OPEC's 12 ministers will be raking in a few thousand air miles this month as they prepare to gather in Vienna on March 17 for their regular consultations ahead of the second quarter before heading to the Mexican resort of Cancun for a major confab with major consuming nations and oil executives at the end of March.
It's a hard life for some.
All indications so far are that the 12-member producers' club -- they hate to be known as a cartel -- will agree to maintain the current production target of 24.845 million b/d for the OPEC-11 for a while longer, a decision that Qatar's veteran oil minister Abdullah al-Attiyah flagged at the weekend.
OPEC's choices are limited, Attiyah told a Saudi-owned newspaper. At above $80/b, prices are within the range that Saudi King Abdullah has often stated is the kingdom's desired price level, and amid signs of a global economic recovery, OPEC will certainly not want to see higher prices derail that turnaround.
An output cut is not therefore on the cards, although several ministers and officials have expressed concern about the high level of stocks in consuming countries. A senior Kuwaiti official recently said they were still far too high at 59 days of forward cover.
One way to shrink stocks would be for the 11 OPEC members bound by output restraint -- Iraq is excluded -- to adhere more closely to their output allocations, which some members appear to regard not as fixed quotas but as movable targets.
The level of compliance with targets under a 24.845 million b/d collective target has declined from above 80% just after the accord came into effect in January 2009 to 54.4% in January this year and 54.64% in February, Platts' OPEC surveys show. OPEC ditched references to "quotas" in favor of the gentler "targets" a few years ago.

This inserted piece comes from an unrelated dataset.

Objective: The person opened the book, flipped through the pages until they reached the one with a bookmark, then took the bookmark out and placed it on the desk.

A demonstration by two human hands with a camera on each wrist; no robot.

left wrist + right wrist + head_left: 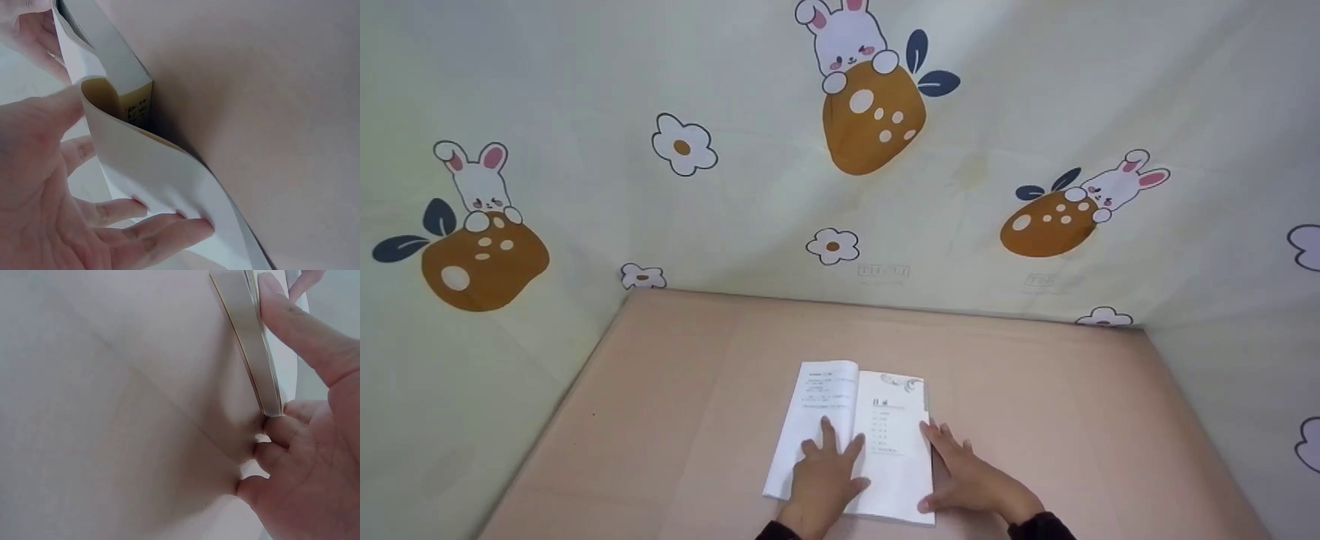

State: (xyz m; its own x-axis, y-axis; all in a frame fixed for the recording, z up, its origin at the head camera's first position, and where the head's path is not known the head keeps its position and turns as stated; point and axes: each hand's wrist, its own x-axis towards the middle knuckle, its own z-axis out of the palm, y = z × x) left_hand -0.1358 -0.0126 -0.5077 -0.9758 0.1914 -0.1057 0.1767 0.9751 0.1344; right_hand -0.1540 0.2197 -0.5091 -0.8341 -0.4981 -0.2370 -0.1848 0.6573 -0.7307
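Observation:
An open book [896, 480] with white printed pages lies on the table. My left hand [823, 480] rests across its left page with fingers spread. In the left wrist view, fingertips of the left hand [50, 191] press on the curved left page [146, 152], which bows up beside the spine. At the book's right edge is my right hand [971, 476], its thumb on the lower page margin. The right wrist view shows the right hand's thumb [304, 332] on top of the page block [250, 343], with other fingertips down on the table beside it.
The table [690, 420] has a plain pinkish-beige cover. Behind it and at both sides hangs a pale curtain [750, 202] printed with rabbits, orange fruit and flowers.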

But while ministers publicly have grumbled about falling compliance, OPEC's formal communiques have made no specific reference to the issue nor called for stricter discipline, implying that overproduction will be tolerated so long as oil prices remain within the $70-$80/barrel range.
Indeed OPEC now sees oil price volatility as the key threat to this market stability, a concern they share with oil consumers and a topic that will feature highly at the Cancun talks.
So OPEC will allow its members to make hay while the sun shines (in Cancun if not in Vienna) and is likely to want to avoid causing any splits at a time when rising tension over OPEC member Iran's nuclear program and ethnic tensions in Nigeria have injected a premium into oil prices.
Iraq's plan to expand its oil production capacity to above 12 million b/d within seven years from 2.5 million b/d will no doubt be on the minds of OPEC's delegates as one thorny complication to be tackled some time in the future. At that time, quotas or targets will undoubtedly need to be reallocated, but not before what is expected to be some horse trading with those who will lose market share.
So for now, the only change that the ministers are likely to preside over is a new building that the OPEC secretariat moved into last November in Vienna, the organization's home since 1965. The earlier building has been home since that time when OPEC moved its headquarters from Geneva to the banks of the Danube River.